(EXERCISE): Where a line in the data below includes the word "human", count it. State the total and nothing more.

Stored dataset items
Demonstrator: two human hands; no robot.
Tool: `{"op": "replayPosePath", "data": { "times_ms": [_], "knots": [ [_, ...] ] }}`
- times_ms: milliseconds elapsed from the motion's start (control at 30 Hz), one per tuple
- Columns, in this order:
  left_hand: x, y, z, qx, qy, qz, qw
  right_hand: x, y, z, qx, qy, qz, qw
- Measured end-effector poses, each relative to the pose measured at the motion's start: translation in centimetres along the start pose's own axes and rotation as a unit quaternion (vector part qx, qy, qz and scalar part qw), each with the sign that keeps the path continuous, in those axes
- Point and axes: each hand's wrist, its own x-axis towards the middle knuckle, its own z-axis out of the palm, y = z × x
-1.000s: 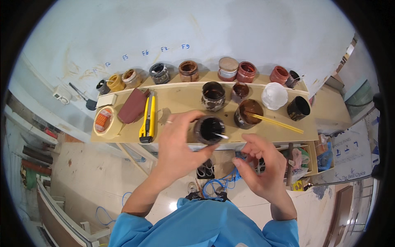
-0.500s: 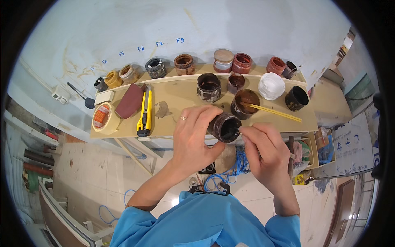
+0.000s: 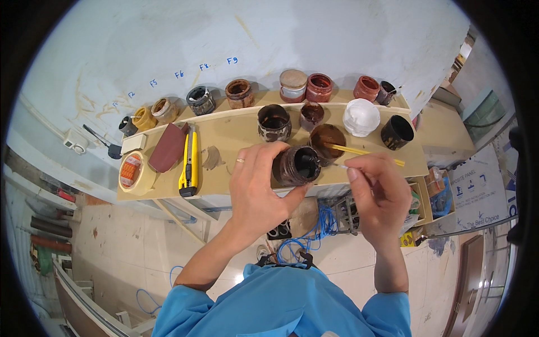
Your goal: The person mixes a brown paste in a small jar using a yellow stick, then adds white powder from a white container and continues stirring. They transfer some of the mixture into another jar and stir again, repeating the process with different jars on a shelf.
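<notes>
My left hand (image 3: 259, 188) is wrapped round a dark, paint-stained jar (image 3: 289, 167), tilted so its mouth faces right. Black paint coats the inside. Just right of the rim, my right hand (image 3: 383, 194) pinches a thin, pale stick-like tool (image 3: 342, 165) whose darker tip points at the jar; its kind is too small to make out. Behind the jar stands a larger pot of brown liquid (image 3: 327, 136), with yellow chopsticks (image 3: 365, 153) resting across its rim. A stained dark pot (image 3: 274, 122) and a smaller reddish-brown jar (image 3: 311, 115) are beyond my left hand.
On the left of the bench (image 3: 230, 121) lie a yellow utility knife (image 3: 190, 163), maroon sandpaper (image 3: 169, 147) and a tape roll (image 3: 137, 172). A white tub (image 3: 361, 117) and a black cup (image 3: 397, 132) stand at right. Several paint jars line the back ledge. Blue hose (image 3: 321, 229) lies below.
My right hand has drawn back to the right, bringing the thin tool out of the jar's mouth. My left hand and the jar have shifted slightly left and up.
</notes>
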Motion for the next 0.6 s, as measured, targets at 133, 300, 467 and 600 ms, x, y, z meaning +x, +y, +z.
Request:
{"op": "replayPosePath", "data": {
  "times_ms": [133,300,467,600],
  "knots": [
    [0.5,-0.3,0.3,0.000,-0.007,-0.014,1.000,1.1,0.2,-0.7,-0.028,0.057,-0.029,0.998],
    [0.7,-0.7,0.4,0.012,-0.009,-0.024,1.000,2.0,0.4,-1.7,-0.118,0.060,-0.068,0.989],
    [0.3,-1.0,0.1,0.027,-0.027,-0.033,0.999,2.1,0.3,-1.8,-0.134,0.036,-0.061,0.988],
    [0.3,-1.1,0.0,0.026,-0.036,-0.035,0.998,2.3,0.3,-1.6,-0.147,0.037,-0.091,0.984]
  ]
}}
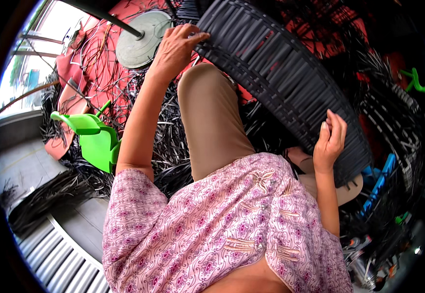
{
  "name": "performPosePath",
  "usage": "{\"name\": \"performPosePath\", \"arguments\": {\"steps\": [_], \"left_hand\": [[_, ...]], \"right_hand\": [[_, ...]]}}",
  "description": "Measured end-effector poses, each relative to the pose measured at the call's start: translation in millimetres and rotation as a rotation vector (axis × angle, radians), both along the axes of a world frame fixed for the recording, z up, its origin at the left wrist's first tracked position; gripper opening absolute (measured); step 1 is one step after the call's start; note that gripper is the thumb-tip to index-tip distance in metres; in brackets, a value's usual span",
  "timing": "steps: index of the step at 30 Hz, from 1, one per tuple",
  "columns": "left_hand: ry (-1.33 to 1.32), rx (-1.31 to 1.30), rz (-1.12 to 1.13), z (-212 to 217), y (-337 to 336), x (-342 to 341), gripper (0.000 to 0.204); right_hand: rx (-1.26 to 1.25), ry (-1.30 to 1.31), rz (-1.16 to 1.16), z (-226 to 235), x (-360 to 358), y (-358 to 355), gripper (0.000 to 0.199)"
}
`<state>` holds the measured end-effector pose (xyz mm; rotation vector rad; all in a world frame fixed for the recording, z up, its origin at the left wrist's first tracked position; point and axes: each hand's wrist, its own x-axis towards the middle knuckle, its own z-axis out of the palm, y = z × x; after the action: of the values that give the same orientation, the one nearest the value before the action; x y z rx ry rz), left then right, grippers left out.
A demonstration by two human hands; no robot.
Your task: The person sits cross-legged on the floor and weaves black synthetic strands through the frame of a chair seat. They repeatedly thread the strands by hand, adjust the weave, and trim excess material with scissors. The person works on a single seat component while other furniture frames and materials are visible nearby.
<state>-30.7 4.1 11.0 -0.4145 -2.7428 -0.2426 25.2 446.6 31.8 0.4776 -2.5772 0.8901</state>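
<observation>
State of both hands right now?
Left hand: curled at the edge of the black woven panel; grip unclear.
Right hand: loosely open by the panel, nothing visibly held.

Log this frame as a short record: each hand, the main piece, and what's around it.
Left hand: fingers at the panel's upper-left corner; grip unclear
Right hand: over the panel's lower right part, fingers loosely bent; contact unclear
Main piece: dark woven panel, long, slanting from top centre to lower right
Loose material: tangled black strips left of the raised knee
Left side: bright green plastic chair; round grey base with a pole
</observation>
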Motion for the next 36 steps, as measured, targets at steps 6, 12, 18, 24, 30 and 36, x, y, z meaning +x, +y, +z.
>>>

(WRITTEN SOLUTION): 2